The Middle District of Georgia offers opinions in PDF format, listed by year and judge. For a more detailed search, enter the keyword or case number in the search box above.

Please note: These opinions are not a complete inventory of all judges' decisions and are not documents of record. Official court records are available at the clerk's office.

Chief Judge Austin E. Carter

Defendant filed motion for summary judgment on Plaintiffs’ complaint for equitable subordination on the basis that claim and issue preclusion barred relitigation of facts and issues previously decided in district court.  The Court held that claim preclusion did not bar Plaintiffs’ equitable subordination claim because that claim is derived from bankruptcy code and could not have been brought in the district court action.  However, the Court granted the Defendant’s motion based on issue preclusion, as the Plaintiffs’ asserted bases for equitable subordination had been brought before and ruled on (in the Defendant’s favor) by the district court.
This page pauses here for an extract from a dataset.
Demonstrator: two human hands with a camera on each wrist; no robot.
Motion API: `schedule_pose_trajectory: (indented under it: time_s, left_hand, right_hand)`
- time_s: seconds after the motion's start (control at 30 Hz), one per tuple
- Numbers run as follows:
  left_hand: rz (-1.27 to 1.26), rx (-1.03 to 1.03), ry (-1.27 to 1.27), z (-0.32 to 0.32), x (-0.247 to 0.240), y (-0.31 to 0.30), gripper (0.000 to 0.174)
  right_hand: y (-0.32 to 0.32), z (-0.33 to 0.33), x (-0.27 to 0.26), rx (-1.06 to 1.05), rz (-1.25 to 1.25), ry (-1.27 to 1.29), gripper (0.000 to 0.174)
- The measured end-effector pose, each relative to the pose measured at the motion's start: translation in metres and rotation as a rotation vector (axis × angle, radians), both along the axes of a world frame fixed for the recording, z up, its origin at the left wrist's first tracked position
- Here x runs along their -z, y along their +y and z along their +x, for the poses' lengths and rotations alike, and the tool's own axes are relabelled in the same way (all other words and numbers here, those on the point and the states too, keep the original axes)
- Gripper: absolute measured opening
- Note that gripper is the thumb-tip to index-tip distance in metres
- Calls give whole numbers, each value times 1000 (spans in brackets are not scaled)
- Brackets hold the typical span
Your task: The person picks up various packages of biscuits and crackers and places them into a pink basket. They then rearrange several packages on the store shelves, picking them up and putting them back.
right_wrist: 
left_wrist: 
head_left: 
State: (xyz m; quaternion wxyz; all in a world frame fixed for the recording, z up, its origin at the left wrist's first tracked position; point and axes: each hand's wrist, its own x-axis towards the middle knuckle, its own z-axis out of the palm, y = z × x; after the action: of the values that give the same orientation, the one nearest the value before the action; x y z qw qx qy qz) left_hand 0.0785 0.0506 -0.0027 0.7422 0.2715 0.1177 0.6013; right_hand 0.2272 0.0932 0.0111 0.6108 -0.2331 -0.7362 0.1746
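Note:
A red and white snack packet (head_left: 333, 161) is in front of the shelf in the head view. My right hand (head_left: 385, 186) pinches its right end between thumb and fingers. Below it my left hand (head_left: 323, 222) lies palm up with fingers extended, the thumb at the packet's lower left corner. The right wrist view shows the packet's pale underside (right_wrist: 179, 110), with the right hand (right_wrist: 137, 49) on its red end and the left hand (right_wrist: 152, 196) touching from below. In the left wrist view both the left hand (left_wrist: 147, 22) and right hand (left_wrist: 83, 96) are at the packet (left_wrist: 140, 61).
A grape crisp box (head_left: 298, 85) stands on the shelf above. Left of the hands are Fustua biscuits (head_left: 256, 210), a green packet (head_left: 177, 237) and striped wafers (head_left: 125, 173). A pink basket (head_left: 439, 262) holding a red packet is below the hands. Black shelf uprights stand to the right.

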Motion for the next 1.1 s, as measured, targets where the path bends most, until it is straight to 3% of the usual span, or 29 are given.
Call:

USDA Farm Service Agency filed motion for retroactive stay relief to allow offset of liability of Debtor against income tax refund due to Debtor.  Court rejected USDA’s argument that the setoff was exempt under 11 U.S.C. § 362(b)(26) because that section applies only to liability of debtors for unpaid income taxes, and not to other types of liabilities to government creditors (like USDA).   Court also rejected Debtor’s argument that the entry of discharge extinguished the USDA’s right to setoff.

U.S. Trustee’s motion to dismiss granted on grounds that Debtor improperly “double-dipped” on means test form by attempting to include a pre-petition secured tax obligation both as a tax expense and a secured debt.

Judge John T. Laney, III

The Court grants partial summary judgment for the plaintiff's Motion for Full or Partial Judgment.

The Court grants partial summary judgment for the plaintiff's Motion for Full or Partial Judgment.

The Court grants partial summary judgment for the plaintiff's Motion for Full or Partial Judgment.

The issue in the case was whether a security deed executed by a husband-debtor in favor of Wells Fargo was avoidable under 11 U.S.C. § 544(a)(3).  The Trustee argued that the Security Deed was patently defective due to the lack of an attesting official witness, which is required by O.C.G.A. § 44-14-33 for recordation of a security deed.  The Trustee alleged that the “Attestation Page” only contains the signatures of the borrower and an unofficial witness and the notary public’s signature and seal on the following page under the term “Acknowledgment” do not satisfy the requirements for proper attestation of a security deed.  Wells Fargo argued that O.C.G.A. § 44-2-18  provides for the curing of defects in security deeds through an affidavit and the signature of the official witness on the Affidavit accompanying the Waiver recorded with the Security Deed cured any such defect.  Following the Eleventh Circuit opinion of Gordon v. Terrace Mortgage Co. (In re Kim), 571 F.3d 1342 (11th Cir. 2009), the Court agreed with Wells Fargo and determined that the Trustee may not avoid the security deed.

The issue before the Court was whether the Trustee could avoid the Bank’s security deed under 11 U.S.C. § 544(a)(3) because it lacked the seal of the notary public acting as the official witness to the attestation of the security deed.  Under O.C.G.A. § 44-17-6(a)(1), a notary public is required to provide his seal in order to authenticate his notarial acts.  Attesting to a security deed is a notarial act.  The Court interpreted Georgia attestation law to find that the Bank’s security deed was not properly attested to by an official witness because the notary public failed to place his seal on the deed as required by Georgia law.  Under O.C.G.A. § 44-14-33, the Bank’s security deed as recorded could not provide a subsequent bona fide purchaser with constructive notice of the deed.  Therefore, the Court holds that the Trustee may avoid the Bank’s security deed under 11 U.S.C. § 544(a)(3).

The creditor filed a Motion to Dismiss with Prejudice.  At the hearing, the parties stipulated to the dismissal of the case.  The only issue addressed at the hearing was whether the case would be dismissed with prejudice.  The Court found that the Debtors continually failed to comply with the Court’s orders on Bankruptcy Rule 2004 examinations.  The Court found the Debtors’ conduct warranted a 36-month bar from filing a bankruptcy case for the husband-debtor and a 12-month bar for the wife-debtor.

The issue addressed in this opinion is whether the Plaintiff, Wells Fargo, has standing to bring an action to deny the dischargeability of a debt under 11 U.S.C. § 523(a)(2)(A) premised on actual fraud by the Debtor-Defendant in transactions with Wachovia, the predecessor bank in the merger between it and Wells Fargo.  Wells Fargo has standing to bring such an action because Wells Fargo acquired the right to prosecute such a claim by virtue of its merger with Wachovia.